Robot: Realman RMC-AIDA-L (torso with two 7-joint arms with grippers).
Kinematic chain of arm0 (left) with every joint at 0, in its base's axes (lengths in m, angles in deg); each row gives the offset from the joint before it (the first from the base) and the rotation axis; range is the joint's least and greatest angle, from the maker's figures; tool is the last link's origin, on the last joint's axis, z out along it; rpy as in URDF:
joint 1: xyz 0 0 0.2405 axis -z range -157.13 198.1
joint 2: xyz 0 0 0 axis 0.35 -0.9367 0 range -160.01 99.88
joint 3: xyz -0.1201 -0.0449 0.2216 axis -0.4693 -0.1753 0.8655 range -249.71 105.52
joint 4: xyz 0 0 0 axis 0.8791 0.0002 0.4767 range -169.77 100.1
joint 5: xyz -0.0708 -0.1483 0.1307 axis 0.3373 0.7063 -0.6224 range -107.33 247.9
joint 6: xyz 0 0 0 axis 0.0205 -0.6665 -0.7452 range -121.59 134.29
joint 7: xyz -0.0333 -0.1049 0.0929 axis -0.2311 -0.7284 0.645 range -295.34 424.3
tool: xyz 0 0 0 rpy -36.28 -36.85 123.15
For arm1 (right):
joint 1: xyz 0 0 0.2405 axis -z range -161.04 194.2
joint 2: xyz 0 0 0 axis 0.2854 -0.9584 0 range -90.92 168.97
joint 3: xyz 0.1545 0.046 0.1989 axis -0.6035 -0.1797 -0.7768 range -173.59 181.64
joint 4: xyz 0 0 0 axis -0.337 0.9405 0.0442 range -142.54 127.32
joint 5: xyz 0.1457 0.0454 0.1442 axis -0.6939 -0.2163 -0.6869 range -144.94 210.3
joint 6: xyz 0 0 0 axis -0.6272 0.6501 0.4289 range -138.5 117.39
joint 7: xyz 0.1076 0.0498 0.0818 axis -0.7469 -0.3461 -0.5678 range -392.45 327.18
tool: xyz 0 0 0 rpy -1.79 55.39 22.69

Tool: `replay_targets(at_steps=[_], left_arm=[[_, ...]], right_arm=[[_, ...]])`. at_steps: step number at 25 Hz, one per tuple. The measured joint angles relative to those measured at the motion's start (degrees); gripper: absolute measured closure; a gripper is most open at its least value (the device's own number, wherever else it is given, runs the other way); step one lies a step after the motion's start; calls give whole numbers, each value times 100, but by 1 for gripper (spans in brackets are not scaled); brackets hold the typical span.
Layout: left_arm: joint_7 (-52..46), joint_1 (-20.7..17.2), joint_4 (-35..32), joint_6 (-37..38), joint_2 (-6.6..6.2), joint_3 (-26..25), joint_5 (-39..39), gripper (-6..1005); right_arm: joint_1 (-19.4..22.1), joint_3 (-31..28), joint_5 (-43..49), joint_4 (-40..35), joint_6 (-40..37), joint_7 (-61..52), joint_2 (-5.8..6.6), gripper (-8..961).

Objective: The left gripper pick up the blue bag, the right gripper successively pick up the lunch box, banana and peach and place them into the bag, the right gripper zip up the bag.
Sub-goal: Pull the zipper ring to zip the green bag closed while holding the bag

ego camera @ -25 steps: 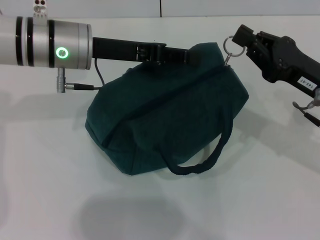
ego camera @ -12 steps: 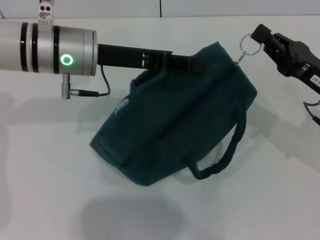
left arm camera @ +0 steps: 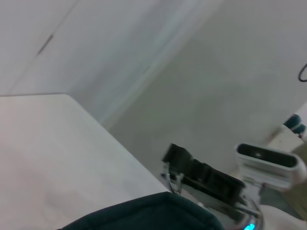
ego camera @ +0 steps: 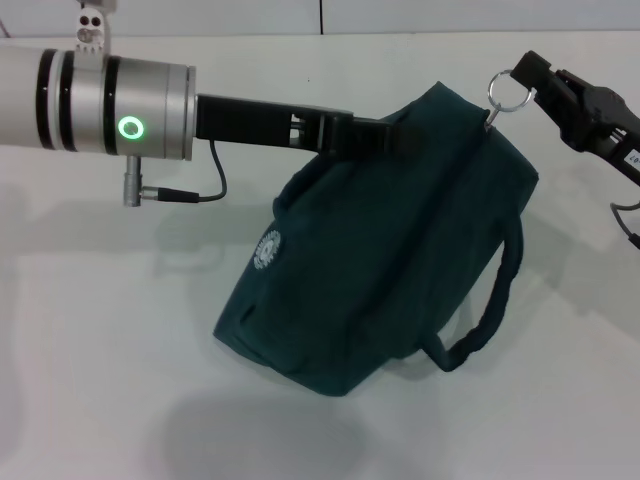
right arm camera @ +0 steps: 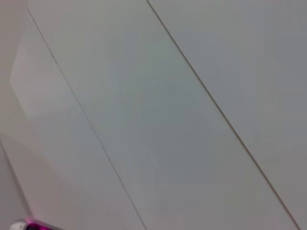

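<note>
Head: white logo [ego camera: 266,249] on blue bag [ego camera: 400,250]; wrists don't

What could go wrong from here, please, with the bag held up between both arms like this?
The right end effector holds only the ring zip pull, so pulling farther could strain the zipper or let the ring slip free. The blue bag hangs tilted from the left end effector, so it might slide out. The loose handle dangles and could snag.

The bag [ego camera: 390,250] is dark teal with a small round white logo [ego camera: 266,249] and a silver ring pull [ego camera: 505,93], over a plain white table [ego camera: 100,350].
</note>
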Motion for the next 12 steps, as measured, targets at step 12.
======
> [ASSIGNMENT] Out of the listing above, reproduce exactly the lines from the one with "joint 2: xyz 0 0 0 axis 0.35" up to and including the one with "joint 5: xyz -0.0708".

> [OUTPUT FOR THIS TASK]
joint 2: xyz 0 0 0 axis 0.35 -0.9367 0 range -160.01 99.88
joint 3: xyz -0.1201 -0.0449 0.2216 axis -0.4693 -0.1753 0.8655 range -249.71 105.52
joint 4: xyz 0 0 0 axis 0.8791 0.0002 0.4767 range -169.77 100.1
joint 5: xyz -0.0708 -0.1483 0.1307 axis 0.3373 0.7063 -0.6224 range -107.33 247.9

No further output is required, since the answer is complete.